What is a union anyway?
A union is an organization, made up of all our co-workers with one company or in an individual shop, that uses its collective strength to make improvements in the workplace by bargaining collectively for a system of wages, benefits, and working conditions.
Why do employers try to keep us from being union?
When workers organize a union, employers fight back because they know when workers are united, they have the power to force employers to do the things they don’t want to do – like pay fair wages, improve staffing levels and treat everyone equally. During the organizing process, it is very common for employers to hire union-busting consultants, to hold mandatory meetings designed to threaten and scare employees, and engage in many other practices to divide you.
Who runs the union?
You do. It’s your union. When you form your union, you will elect representatives to be the leaders of your union. You can also put forward the members of the negotiating committee that will represent you at the bargaining table with management. Everyone gets to vote on whether to accept a contract or not.
Get to a union meeting near you to hear the reports on current work and rumors about future work. You’ll make connections and get work leads. You’ll also hear about how your dues are being spent. It’s worth it.
In Edmonton and Fort McMurray Local 1325 meetings are the first Wednesday of every month at 8 pm, except for four times a year when it is on the second Saturday of the month at 9 am. In Edmonton meetings are at the main union hall. In Fort McMurray they are at the Training Centre. Please email email@example.com for the meeting schedule.
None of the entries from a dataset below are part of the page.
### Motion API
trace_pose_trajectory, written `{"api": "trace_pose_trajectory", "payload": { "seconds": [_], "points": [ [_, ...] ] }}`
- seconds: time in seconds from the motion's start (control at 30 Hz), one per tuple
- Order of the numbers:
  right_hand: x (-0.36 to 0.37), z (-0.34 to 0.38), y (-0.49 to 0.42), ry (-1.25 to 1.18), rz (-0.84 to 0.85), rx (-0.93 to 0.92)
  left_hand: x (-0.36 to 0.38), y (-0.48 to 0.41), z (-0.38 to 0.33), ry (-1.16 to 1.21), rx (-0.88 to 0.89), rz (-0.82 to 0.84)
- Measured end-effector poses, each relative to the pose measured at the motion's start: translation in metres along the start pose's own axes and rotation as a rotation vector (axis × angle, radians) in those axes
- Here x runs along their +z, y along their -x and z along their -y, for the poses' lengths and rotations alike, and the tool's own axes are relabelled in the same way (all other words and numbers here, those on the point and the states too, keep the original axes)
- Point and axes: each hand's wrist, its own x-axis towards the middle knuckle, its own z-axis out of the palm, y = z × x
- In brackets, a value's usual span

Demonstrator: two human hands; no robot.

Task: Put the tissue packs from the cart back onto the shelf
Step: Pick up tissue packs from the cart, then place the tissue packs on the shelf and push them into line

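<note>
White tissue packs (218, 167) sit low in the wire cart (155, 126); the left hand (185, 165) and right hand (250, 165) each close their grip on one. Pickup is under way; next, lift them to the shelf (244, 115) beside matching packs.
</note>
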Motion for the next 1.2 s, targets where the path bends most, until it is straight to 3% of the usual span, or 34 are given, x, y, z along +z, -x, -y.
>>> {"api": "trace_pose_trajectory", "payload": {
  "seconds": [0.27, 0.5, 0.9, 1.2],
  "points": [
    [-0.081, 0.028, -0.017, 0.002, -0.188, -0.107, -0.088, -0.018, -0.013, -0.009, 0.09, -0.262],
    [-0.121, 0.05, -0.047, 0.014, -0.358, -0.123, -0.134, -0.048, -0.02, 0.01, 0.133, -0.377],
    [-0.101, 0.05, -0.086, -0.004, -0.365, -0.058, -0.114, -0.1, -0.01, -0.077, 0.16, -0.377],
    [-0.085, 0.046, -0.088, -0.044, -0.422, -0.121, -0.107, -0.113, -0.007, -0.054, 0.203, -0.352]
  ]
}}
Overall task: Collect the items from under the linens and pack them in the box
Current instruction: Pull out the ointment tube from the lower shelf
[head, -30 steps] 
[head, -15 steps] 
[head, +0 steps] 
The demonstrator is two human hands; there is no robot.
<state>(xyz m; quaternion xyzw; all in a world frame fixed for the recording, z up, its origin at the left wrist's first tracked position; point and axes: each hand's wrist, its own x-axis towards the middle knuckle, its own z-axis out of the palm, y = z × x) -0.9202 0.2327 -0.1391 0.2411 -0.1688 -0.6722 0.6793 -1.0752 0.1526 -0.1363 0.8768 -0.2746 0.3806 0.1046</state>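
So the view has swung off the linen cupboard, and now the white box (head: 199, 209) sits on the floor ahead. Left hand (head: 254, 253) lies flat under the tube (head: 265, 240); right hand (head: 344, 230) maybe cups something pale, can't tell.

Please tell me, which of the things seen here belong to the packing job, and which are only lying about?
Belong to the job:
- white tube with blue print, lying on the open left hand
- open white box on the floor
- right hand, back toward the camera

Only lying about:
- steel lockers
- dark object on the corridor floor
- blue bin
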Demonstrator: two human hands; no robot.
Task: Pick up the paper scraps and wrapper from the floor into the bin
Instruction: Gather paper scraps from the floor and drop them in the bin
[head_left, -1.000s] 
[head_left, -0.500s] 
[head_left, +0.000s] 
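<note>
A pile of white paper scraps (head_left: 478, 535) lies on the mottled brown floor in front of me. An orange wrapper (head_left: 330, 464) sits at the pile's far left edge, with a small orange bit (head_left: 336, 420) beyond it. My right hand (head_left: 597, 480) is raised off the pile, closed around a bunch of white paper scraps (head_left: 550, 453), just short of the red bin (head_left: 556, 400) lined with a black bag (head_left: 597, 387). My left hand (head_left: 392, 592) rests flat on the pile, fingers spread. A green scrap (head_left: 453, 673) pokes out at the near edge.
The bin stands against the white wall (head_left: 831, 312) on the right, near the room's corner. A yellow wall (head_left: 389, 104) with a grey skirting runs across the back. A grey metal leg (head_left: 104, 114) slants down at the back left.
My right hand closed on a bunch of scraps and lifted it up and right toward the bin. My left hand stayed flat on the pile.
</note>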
In Calgary Local 2103 meetings are the third Thursday of every month at 7 pm at the Calgary union hall. Red Deer joins via conference call. Please contact firstname.lastname@example.org to join the Red Deer group.
The Strike is the ultimate weapon that you as a producer of wealth with your brain and body have to offer. When we as a collective body withhold our labour, we cost our employer money and production. However, we also cost ourselves our full paycheques – and most certainly damage the positive working relationship we have with that particular employer. Across unionized workplaces in Canada, less than 2% of all negotiations in all industries result in strikes. The reality is that strikes help nobody, least of all our members who suffer the loss of income.
A strike is always a last resort – when all other efforts at peaceful negotiation have failed. We never want to strike – but in Canada, if you are dissatisfied with what your employer is offering as a contract, you and your work mates can vote to do so. It is your legal right.
Our general philosophy as a union is to find common ground with our employers and find the best deal available. After all, if our contractors aren’t profitable than our members won’t be working. Let’s just say that the strike is the last tool in our toolbox to ensure that our wages, benefits, and working conditions are respected – and fair in the the current marketplace.